Da un punto di vista qualitativo, ciò che sicuramente manca in molte regioni è l’adeguata integrazione e coordinazione tra servizi sanitari e servizi sociali: le ASL e i Comuni sono spesso incapaci di dialogare adeguatamente tra di loro, erogando un’assistenza frammentata, poco efficiente e talvolta inefficace.
La cultura geriatrica dovrebbe entrare a far parte della sanità pubblica con più forza di quanto non lo sia ora e con un maggiore coordinamento fra i suoi attori mettendo al centro delle riforme la fetta di popolazione che nei prossimi anni assorbirà grandi energie e risorse economiche: gli anziani.
“In Italia oltre 500mila famiglie si sono indebitate per sostenere le spese di assistenza ai propri cari non più autosufficienti”. È lapidario Enzo Costa, presidente nazionale dell’Auser (Associazione per l’invecchiamento attivo).
“Siamo l’unico paese in Europa in cui esiste il fenomeno delle cosiddette ‘badanti’ – assicura – .
Di fatto ormai l’unico modo per risolvere situazioni di cui le istituzioni non si occupano”.
Riguardo l’invecchiamento demografico – destinato a peggiorare – Costa quindi ammonisce: “Come sempre si agisce solo per risolvere le eventuali emergenze.
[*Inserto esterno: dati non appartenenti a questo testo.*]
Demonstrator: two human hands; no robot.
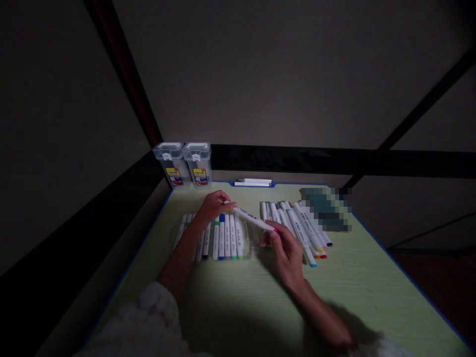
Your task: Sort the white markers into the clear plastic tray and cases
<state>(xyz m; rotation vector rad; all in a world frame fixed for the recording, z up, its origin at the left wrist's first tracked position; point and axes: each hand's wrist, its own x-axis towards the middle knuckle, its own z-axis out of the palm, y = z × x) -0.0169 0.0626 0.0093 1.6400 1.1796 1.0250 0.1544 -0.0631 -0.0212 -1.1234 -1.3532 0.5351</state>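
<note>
A white marker (253, 218) with a pink end is held slantwise above the table between both hands. My left hand (216, 204) pinches its upper left end, while my right hand (287, 250) grips the pink end at the lower right. Below my left hand and forearm, a row of white markers (227, 238) lies side by side, partly hidden by the arm, on what looks like a clear plastic holder (250, 243). To the right of the held marker is a loose pile of white markers (297, 225) with coloured ends.
Two clear plastic boxes (198, 166) with white latches stand at the table's back left corner. Some markers (253, 182) lie in the tray at the back edge. A pixelated greenish item (327, 210) lies at the right. The pale green table (230, 297) has a blue rim.
</note>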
Mai per intervenire in modo strutturale e con una visione dell’oggi e soprattutto del domani”.
Per il Presidente nazionale Auser “lo scenario demografico che abbiamo di fronte non lascia spazio ai tentennamenti. L’Italia è già il paese più vecchio d’Europa e il progredire del livello di longevità, impone a tutti di non perdere tempo. Occorre presentare un pacchetto di proposte chiare e concrete per la promozione di una cultura dell’invecchiamento attivo come prevenzione della non autosufficienza e a un diverso modello di residenzialità nel territorio, aperto, solidale e inclusivo”.
Come ad esempio le città amiche degli anziani, adeguando il patrimonio immobiliare e ripensando profondamente alle relazioni degli anziani con la casa ed il quartiere in cui vivono, garantendo risorse adeguate e stabili nel tempo agli enti territoriali per un’assistenza che prenda cura complessivamente dell’anziano.
L’invecchiamento della popolazione è una sfida che deve essere affrontata subito, perché “Non onorare la vecchiaia, è demolire la casa dove ci si deve addormentare la sera” (Alphonse Karr).